June 19, 2020 - 10:00 PM

When it comes to land development in B.C. most people have heard about things like rezonings, development permits and public hearings.

But some of the most powerful tools local governments have to exert long term control over private land use are restrictive covenants.

That was demonstrated last month when a 1994 covenant protecting the roosting site for herons in Vernon was upheld by city council which ruled that building next to the site could only be done during certain times of the year when the birds were not nesting.

READ MORE: Vernon developer requests heron rookery protections be scrapped

In 2008, the Supreme Court of B.C. upheld the legality of the Simpson Covenants that had been challenged by the City of Kelowna. That means the 1946 covenants dictate that the lands where city hall stands can only be used for civic purposes and never be sold.

And a battle may be shaping up in West Kelowna over a 1973 covenant that only allows for one single-family home to be built on a Devon Road property. Neighbours are trying to stop construction of a church on that site in the hopes of protecting a turtle pond but the city is not a party to the covenant.

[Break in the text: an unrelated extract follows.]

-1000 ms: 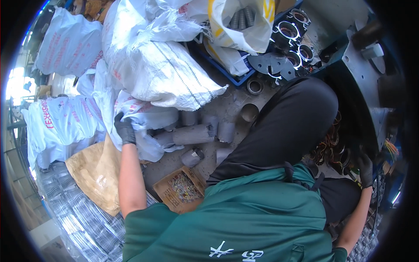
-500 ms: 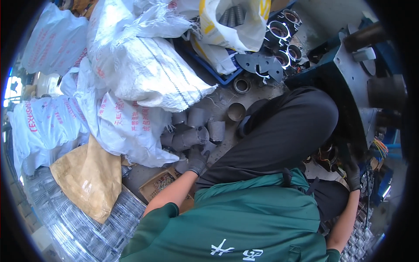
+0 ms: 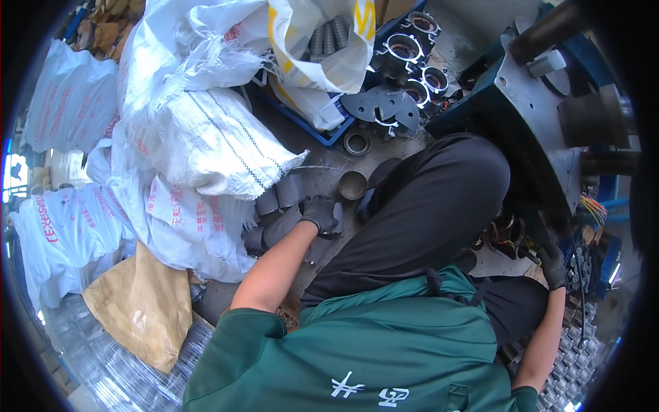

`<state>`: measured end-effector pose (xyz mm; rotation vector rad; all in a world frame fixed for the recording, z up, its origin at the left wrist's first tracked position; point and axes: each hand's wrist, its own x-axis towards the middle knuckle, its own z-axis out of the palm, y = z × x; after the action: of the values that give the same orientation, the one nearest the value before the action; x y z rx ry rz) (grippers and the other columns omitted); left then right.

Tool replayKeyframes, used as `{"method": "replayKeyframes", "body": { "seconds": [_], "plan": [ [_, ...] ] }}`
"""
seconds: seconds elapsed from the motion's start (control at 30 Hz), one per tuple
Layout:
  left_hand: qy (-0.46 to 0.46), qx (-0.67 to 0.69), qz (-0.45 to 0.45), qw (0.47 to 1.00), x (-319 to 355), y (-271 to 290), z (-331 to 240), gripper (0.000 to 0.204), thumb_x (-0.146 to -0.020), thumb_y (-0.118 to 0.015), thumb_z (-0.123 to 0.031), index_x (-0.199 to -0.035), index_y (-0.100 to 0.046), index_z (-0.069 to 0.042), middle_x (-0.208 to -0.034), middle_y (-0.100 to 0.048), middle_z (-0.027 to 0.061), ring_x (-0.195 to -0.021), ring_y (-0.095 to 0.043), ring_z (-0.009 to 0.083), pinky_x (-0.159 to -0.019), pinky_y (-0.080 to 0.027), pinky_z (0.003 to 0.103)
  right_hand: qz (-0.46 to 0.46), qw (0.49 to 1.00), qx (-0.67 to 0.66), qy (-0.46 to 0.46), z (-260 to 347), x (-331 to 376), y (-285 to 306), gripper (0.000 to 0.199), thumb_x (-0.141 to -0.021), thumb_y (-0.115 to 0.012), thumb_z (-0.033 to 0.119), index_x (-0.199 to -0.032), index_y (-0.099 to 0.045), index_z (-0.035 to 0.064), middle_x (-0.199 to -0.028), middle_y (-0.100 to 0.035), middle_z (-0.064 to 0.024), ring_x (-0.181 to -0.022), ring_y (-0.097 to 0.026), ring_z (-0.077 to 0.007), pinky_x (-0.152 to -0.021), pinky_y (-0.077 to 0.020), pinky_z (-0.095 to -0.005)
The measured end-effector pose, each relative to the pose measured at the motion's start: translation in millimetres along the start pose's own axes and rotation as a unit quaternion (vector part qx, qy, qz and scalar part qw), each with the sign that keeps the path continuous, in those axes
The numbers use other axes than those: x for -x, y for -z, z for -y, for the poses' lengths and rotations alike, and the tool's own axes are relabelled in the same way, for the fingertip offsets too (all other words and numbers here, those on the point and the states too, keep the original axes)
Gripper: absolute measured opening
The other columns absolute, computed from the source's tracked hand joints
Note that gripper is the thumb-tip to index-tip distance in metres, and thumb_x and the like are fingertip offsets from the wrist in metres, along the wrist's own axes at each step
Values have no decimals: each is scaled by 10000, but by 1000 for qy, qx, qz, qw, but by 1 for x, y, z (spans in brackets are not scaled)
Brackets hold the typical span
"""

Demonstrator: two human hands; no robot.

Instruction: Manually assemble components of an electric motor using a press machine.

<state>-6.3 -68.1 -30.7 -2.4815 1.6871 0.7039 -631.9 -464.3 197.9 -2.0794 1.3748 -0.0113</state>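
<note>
My left hand (image 3: 320, 213), in a dark glove, reaches down onto the pile of dull grey cylinders on the floor. Its fingers curl over a short grey cylinder (image 3: 337, 218) at the pile's right side and hide most of it. Other grey cylinders (image 3: 290, 190) lie against the hand and under the white sacks. Off to the right, my right hand (image 3: 551, 264), also gloved, is beside my bent leg, below the dark machine. Its fingers merge with the dark parts there, so whether it holds anything is hidden. A round motor part with coloured wires (image 3: 509, 232) sits nearby.
White woven sacks (image 3: 230, 147) bulge at the left, above a brown paper sheet (image 3: 141, 305). An upright metal cup (image 3: 352, 185) and a ring (image 3: 357, 143) stand ahead of my knee. Motor housings (image 3: 403, 48) fill the back. A heavy machine (image 3: 542, 117) overhangs at right.
My left hand has moved forward from the near edge of the pile onto the right-hand cylinder. The whole view has shifted slightly. My right hand stays by the machine.
</note>
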Motion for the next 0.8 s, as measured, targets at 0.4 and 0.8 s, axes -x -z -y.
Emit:
{"method": "replayKeyframes", "body": {
  "seconds": [0.4, 0.8],
  "plan": [
    [6, -14, -115, 993, -49, 36, 32, 340, -943, -608, -189, -1261, -698, -106, -1284, -686, 209, -1200, -661, 398, -1028, -515, 520, -45, 998, 36, -12, 35, -2, 13, 192, -988, -663, 28, -1166, -713, -22, -1074, -753, -136, -996, -700, -228, -912, -539, -349],
    [-162, 552, -248, 779, 8, 198, -25, 250, -903, -702, 82, -1131, -679, -17, -1148, -677, 115, -1015, -685, 246, -933, -554, 352, 94, 855, -27, 510, 481, -124, -137, 526, -903, -794, 160, -1375, -627, -2, -1335, -655, -203, -1216, -669, -329, -1037, -542, -409]
  ]
}}
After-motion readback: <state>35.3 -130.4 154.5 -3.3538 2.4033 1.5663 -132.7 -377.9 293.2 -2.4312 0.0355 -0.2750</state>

“There are some that municipalities are party to and others they are not a party to,” Mark Koch, West Kelowna's director of development services, said. “Potentially they are in effect if it’s a private agreement but there is no recourse to enforce a private agreement,” he said.

READ MORE: West Kelowna residents fighting to protect at-risk turtles and neighbourhood from large church development

There are hundreds, if not thousands, of covenants attached to the title of properties throughout the province.

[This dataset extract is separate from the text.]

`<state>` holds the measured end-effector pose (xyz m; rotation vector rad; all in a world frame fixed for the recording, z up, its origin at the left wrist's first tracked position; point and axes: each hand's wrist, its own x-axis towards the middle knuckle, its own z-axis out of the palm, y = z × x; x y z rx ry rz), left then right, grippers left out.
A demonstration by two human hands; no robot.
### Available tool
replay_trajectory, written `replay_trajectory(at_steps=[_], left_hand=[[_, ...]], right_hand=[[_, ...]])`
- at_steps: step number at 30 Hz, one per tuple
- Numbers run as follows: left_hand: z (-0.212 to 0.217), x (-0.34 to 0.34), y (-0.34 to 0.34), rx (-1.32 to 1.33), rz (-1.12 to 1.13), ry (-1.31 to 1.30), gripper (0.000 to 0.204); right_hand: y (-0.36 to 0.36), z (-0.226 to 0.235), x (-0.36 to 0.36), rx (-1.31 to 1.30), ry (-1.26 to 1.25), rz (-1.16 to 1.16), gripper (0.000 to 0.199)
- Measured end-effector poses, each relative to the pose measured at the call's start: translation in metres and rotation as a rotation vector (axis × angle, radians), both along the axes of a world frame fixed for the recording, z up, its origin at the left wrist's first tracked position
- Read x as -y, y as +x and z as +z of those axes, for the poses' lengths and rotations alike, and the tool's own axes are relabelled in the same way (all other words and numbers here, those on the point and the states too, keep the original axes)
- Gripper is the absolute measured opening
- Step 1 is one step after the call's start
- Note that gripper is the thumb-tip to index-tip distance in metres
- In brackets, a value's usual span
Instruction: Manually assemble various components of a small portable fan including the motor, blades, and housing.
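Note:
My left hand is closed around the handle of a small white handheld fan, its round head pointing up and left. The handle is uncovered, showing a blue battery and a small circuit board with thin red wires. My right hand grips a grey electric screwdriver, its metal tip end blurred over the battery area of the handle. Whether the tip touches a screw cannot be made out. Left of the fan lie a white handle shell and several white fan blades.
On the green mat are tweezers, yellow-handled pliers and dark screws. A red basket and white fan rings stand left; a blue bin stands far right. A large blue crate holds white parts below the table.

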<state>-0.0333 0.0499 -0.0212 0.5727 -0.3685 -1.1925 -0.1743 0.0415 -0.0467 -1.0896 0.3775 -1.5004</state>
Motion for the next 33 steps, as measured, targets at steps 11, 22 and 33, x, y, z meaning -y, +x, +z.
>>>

“Sometimes zoning is a bit of a blunt tool where it’s meant to apply to thousands of properties,” Ryan Smith, the City of Kelowna’s community planning development manager said. “Sometimes there’s a regulation or a requirement for a specific property and that’s when we would often use covenants.”

That may mean protecting an environmentally sensitive area, like a steep hillside. Or it could limit the amount of commercial space allowed on a property. In rural areas of Kelowna, all new subdivisions carry covenants requiring owners to mitigate the forest fire risk.

“It’s just another way to notify a property owner that there’s a restriction on that property,” Smith said. “It’s not much different than a statutory right of way for a utility on your property. This says to the property owner: here’s a map showing you there’s a statutory right of way and you can’t put your garden shed on that. A covenant isn’t a lot different than that.”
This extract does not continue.